Fires in Australia: 7 animals likely to disappear
Bush and forest fires in Australia are causing irreversible damage to Australia’s wildlife. In danger, these animals risk disappearing forever.
The sixth mass extinction
The prospects were already bleak for many, many species on our planet. The Center for Biological Diversity in the United States and other scientific organizations have for several years denounced the existence of a sixth mass extinction on Earth. And this, since life forms appeared there 3.8 billion years ago: 1000 species now disappear every year.
But the recent surge of bush and forest fires in Australia that has destroyed – as of this writing – more than 63,130 km2 (15.6 million acres) of land, according to the BBC, increased these numbers.
1. Dunnart of Kangaroo Island (Sminthopsis aitkeni)
The recent fires have affected about half a billion – yes, you read that right, 500 million – animals across Australia, including a small marsupial called dunnart. This insectivorous mouse was already vulnerable due to the transformation of its habitat by agriculture. The dunnart of Kangaroo Island, which can only be found on the island of the same name, has just seen its habitat destroyed by three different fires, according to the Daily Mail.
As with the other affected animals, dunnarts died in the flames and smoke; others will later die of hunger or lack of shelter, due to the destruction of the trees and shrubs that protected them; others will be eaten by foxes and wild cats.
2. Long-nosed Potorou (Potorous tridactylus)
Australia already had the highest rate of species extinction in the world: 34 species and subspecies have disappeared in this country for 200 years, said Chris Dickman, PhD, expert on Australian biodiversity at the University of Sydney. With the current fires, we can speak of devastation.
The long-nosed potorou, a kangaroo rat that feeds on truffles in forests of great biodiversity was already on the list of vulnerable species. The October fires decimated critical habitat for him in New South Wales, reports the journal Science.
Given its size, the Long-nosed Potorou is far behind these 23 largest animals and living species in the world.
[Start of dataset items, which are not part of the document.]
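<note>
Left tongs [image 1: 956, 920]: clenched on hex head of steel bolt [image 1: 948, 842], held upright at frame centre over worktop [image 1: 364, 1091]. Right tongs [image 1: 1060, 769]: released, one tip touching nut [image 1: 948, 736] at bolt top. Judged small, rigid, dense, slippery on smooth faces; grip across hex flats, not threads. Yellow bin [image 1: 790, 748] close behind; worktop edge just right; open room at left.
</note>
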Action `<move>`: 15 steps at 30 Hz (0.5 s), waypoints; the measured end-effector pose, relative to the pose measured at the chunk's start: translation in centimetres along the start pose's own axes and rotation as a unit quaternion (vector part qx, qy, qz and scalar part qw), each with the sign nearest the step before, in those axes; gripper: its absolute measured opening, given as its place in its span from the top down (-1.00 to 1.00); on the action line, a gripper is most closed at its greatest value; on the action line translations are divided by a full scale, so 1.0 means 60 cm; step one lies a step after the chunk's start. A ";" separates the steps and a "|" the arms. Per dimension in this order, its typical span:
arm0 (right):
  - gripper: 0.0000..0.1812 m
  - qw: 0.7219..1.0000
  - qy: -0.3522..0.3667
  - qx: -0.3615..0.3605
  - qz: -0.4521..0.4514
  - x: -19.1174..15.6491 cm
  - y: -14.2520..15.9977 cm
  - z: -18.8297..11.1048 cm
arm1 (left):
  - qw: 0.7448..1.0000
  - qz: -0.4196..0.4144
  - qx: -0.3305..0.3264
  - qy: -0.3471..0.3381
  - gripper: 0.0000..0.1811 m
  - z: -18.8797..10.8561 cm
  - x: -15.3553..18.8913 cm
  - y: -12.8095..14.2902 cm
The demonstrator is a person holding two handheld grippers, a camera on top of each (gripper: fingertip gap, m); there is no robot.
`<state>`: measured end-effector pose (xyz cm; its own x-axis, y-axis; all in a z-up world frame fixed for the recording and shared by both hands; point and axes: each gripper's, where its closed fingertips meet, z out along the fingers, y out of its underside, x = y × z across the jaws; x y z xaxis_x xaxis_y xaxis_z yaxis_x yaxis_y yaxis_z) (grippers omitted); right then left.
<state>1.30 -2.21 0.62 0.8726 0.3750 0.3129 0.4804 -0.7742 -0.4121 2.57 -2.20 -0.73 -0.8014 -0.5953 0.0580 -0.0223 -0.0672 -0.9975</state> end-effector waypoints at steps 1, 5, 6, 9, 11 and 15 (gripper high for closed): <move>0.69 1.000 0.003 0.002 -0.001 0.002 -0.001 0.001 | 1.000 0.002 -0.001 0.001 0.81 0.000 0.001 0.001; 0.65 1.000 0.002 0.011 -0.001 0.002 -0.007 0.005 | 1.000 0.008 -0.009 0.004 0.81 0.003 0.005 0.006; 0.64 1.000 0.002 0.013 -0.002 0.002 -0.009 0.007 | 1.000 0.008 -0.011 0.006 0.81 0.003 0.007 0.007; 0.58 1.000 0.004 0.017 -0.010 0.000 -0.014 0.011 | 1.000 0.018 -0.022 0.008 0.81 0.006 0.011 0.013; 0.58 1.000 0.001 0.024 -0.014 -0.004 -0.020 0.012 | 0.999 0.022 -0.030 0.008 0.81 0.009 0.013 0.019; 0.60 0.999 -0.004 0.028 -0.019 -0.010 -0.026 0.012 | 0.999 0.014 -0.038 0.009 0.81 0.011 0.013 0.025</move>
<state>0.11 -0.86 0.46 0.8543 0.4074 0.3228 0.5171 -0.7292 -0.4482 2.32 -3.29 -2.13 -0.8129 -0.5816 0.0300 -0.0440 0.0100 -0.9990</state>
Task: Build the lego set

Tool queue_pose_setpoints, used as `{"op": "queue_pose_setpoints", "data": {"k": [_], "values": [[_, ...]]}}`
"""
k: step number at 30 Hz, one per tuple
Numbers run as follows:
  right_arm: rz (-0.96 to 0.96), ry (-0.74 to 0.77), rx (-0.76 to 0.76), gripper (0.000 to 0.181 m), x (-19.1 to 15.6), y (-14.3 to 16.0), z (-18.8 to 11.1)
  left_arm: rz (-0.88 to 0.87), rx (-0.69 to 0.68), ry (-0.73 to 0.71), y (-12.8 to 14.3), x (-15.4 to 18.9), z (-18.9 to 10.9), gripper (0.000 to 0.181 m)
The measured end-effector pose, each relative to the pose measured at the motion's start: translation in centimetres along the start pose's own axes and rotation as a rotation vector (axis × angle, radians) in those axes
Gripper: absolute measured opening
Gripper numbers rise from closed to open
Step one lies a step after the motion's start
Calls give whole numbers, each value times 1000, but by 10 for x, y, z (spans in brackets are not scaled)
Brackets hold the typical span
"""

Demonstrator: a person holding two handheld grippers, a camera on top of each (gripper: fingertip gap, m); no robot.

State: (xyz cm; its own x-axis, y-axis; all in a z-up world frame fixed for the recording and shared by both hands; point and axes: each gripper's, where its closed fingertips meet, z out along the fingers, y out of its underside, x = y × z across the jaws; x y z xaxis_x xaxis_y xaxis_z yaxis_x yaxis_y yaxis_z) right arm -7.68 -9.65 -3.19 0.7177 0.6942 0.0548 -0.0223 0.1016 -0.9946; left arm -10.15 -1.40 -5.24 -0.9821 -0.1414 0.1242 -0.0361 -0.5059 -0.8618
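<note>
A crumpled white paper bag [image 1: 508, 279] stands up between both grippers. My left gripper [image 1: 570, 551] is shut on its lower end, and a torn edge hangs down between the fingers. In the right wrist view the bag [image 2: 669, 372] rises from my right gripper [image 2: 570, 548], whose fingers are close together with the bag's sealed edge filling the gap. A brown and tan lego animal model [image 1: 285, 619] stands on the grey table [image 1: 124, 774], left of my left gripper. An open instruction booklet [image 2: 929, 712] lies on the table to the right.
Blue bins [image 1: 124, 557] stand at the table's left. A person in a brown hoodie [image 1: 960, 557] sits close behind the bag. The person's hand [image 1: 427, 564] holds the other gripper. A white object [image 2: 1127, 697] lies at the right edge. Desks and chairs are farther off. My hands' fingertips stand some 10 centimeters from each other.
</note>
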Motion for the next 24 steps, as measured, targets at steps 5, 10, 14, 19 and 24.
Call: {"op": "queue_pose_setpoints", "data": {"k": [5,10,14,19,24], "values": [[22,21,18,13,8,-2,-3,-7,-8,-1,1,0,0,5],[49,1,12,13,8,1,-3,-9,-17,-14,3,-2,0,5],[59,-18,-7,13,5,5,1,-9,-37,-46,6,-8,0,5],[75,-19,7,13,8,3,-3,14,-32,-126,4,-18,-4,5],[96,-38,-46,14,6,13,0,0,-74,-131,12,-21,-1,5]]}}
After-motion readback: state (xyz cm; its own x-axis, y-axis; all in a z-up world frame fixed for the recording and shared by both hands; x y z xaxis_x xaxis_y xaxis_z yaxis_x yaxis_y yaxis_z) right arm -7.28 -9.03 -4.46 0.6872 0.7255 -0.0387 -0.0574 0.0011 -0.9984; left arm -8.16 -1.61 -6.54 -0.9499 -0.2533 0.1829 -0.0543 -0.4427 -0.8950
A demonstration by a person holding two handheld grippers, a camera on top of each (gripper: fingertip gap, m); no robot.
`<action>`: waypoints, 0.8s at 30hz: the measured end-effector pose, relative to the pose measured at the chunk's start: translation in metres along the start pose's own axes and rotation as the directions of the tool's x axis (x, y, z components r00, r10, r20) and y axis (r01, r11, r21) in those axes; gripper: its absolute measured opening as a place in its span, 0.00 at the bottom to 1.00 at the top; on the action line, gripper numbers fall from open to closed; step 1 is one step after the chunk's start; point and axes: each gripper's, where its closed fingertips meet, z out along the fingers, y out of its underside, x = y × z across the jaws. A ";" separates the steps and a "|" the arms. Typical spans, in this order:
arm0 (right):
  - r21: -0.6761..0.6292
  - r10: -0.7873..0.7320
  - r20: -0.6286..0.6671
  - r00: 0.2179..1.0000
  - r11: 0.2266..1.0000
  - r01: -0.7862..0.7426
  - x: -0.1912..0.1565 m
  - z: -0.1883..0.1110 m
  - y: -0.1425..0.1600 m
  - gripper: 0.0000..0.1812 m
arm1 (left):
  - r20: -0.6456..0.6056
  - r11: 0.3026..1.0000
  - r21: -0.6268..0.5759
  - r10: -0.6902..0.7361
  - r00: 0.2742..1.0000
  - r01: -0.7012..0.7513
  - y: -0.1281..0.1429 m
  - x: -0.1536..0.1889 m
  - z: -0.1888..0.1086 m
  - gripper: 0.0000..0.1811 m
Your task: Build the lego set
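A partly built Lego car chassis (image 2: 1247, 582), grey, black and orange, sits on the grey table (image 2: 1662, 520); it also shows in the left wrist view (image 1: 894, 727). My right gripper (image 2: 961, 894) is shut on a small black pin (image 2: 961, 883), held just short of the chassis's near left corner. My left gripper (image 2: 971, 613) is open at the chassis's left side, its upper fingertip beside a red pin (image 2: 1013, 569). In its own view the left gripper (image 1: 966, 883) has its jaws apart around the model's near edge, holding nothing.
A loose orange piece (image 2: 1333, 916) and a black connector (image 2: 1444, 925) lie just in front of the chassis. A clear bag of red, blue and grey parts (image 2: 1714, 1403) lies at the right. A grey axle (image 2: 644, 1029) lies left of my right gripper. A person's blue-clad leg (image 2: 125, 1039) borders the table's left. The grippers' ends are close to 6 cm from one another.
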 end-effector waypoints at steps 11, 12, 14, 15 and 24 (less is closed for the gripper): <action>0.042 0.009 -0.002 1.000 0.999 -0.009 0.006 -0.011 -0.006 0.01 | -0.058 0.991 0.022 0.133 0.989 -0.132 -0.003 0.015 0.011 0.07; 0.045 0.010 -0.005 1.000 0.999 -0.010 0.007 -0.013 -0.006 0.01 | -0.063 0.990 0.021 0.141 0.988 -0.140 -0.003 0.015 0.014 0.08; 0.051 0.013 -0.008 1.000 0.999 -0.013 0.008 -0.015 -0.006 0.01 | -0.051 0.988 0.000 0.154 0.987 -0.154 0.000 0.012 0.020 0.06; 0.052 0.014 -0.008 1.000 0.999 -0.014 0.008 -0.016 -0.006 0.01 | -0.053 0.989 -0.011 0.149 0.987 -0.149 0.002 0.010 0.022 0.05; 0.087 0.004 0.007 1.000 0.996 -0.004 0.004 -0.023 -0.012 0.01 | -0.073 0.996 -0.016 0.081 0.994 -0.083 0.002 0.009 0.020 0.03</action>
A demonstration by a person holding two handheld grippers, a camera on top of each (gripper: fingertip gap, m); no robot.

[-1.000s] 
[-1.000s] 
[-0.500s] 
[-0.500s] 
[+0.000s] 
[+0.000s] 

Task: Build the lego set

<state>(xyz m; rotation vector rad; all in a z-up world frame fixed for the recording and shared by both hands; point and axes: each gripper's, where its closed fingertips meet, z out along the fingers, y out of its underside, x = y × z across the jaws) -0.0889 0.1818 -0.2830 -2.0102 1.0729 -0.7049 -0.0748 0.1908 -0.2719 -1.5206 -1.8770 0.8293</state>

3. Koala (Phascolarctos cinereus)
In November 2019, a Guardian article presented the situation of these endearing marsupials by talking about the functional extinction of wild koalas. It was not yet the case. Since then, 25,000 of the 50,000 koalas on Kangaroo Island, a population that contained the only healthy animals still in existence, have died in the fires, according to a more recent article in the Guardian.
It was on this population that we intended to restore the situation of the koala. Its future is now really threatened and experts believe that this species can never be restored. Images of burnt koalas emerging from smoke to beg passers-by for food and water moved the whole world.
4. Blue Mountain Skink (Eulamprus leuraensis)
It seems that the fires in Australia will continue for six weeks, as the weather since the beginning of January is very unstable due to climate change. Data on the island continent’s wildlife continues to worsen.
The Blue Mountain Skink is a medium-sized, yellow-striped aquatic lizard that has already been on the Australian government’s list of endangered species since April 2019. What will happen to it now that fires have ravaged its tiny territory blue mountains? Her situation is potentially dire.
5. Regent Honeyeater (Anthochaera phrygia)
The Blue Mountains of New South Wales are the “last bastion” of this honey-eating bird. The situation of this lovely bird with scalloped feathers of white and yellow and curved beak was already considered critical by environmentalists, its population being estimated at 250 to 400 subjects in the wild.
The vast majority of these small birds breed in these mountains some 100 km from Sydney, the largest city in Australia. They were eating nectar. The fires have destroyed their nesting sites in at least five valleys, which could result in their “complete disappearance,” according to Newsweek.
6. Silver-headed Antechin (Antechinus argentus)
South Queensland is the last habitat for this endangered carnivorous marsupial that looks like a shrew. By early January, most of its territory had been wiped out by the fires. The consequences are disastrous for Antchin as for all the animals of Australia, because the fires of this year, unlike the fires of the previous years, did not leave any piece of intact land which would have allowed the species to survive and to rebuild their populations. Professor John Woinarski of Charles Darwin University told the Guardian that the ravages of fire suggest “a dark future for all of our wildlife.”
Frog sachet (Assa darlingtoni)
“This is the end for many species,” said Sarah Legge, researchers at the Australian National University as she spoke to the media about the impacts of fires on animals. This yellow-eyed frog whose scientific name is myoba trachidae, or bag frog, so-called because it carries its tadpoles in a bag after they hatch, has no resistance to fire. A considerable number are believed to have died in the fires that destroyed the Gondwana rainforest, as it needs a layer of wet leaves on the ground to survive.
As with all the other animals in this text, we must intervene immediately to respond to climate change that puts us all at risk.